YOUR TASK —
Every line of the listing below should be written out exactly.

SOURCE DATA —
>>>

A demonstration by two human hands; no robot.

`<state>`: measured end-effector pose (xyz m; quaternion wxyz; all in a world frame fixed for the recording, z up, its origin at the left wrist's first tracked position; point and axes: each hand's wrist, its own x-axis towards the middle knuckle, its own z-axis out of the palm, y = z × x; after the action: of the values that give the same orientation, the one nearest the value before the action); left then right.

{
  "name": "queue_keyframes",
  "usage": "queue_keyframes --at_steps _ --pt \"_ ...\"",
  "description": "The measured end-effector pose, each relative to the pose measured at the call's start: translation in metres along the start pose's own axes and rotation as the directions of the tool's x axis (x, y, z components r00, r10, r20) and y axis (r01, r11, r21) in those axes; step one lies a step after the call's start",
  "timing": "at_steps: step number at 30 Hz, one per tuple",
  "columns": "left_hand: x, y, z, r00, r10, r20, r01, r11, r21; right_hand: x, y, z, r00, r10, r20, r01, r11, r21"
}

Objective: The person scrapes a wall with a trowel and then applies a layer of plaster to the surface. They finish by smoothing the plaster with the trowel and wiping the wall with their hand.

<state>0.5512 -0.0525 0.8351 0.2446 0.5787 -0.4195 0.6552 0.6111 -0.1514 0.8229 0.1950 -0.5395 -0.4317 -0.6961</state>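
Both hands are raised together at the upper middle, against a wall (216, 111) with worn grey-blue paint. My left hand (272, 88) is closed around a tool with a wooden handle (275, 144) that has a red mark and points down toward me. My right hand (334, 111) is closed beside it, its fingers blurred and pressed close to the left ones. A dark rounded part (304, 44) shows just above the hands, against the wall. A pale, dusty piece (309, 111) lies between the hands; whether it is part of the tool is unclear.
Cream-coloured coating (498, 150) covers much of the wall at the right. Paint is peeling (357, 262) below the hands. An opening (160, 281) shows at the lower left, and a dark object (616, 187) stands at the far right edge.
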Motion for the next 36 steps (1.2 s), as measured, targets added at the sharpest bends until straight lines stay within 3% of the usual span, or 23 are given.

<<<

RESULT BELOW —
A demonstration by two human hands; no robot.

`<state>`: measured end-effector pose (xyz m; quaternion wxyz; all in a world frame fixed for the recording, z up, its origin at the left wrist's first tracked position; point and axes: each hand's wrist, its own x-axis towards the middle knuckle, its own z-axis out of the palm, y = z × x; after the action: of the values that give the same orientation, the one nearest the value before the action); left then right.

{
  "name": "queue_keyframes",
  "usage": "queue_keyframes --at_steps _ --pt \"_ ...\"",
  "description": "The measured end-effector pose, each relative to the pose measured at the call's start: translation in metres along the start pose's own axes and rotation as the directions of the tool's x axis (x, y, z components r00, r10, r20) and y axis (r01, r11, r21) in those axes; step one lies a step after the call's start",
  "timing": "at_steps: step number at 30 Hz, one per tuple",
  "columns": "left_hand: x, y, z, r00, r10, r20, r01, r11, r21; right_hand: x, y, z, r00, r10, r20, r01, r11, r21"
}

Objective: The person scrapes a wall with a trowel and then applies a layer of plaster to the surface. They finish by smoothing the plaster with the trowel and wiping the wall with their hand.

<state>0.5512 -0.0525 0.8351 0.2446 0.5787 -0.4195 0.6552 0.6111 -0.1514 0.8229 0.1950 -0.5395 -0.4317 -0.6961</state>
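Both hands are raised together at the upper middle, against a wall (216, 111) with worn grey-blue paint. My left hand (272, 88) is closed around a tool with a wooden handle (275, 144) that has a red mark and points down toward me. My right hand (334, 111) is closed beside it, its fingers blurred and pressed close to the left ones. A dark rounded part (304, 44) shows just above the hands, against the wall. A pale, dusty piece (309, 111) lies between the hands; whether it is part of the tool is unclear.
Cream-coloured coating (498, 150) covers much of the wall at the right. Paint is peeling (357, 262) below the hands. An opening (160, 281) shows at the lower left, and a dark object (616, 187) stands at the far right edge.
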Motion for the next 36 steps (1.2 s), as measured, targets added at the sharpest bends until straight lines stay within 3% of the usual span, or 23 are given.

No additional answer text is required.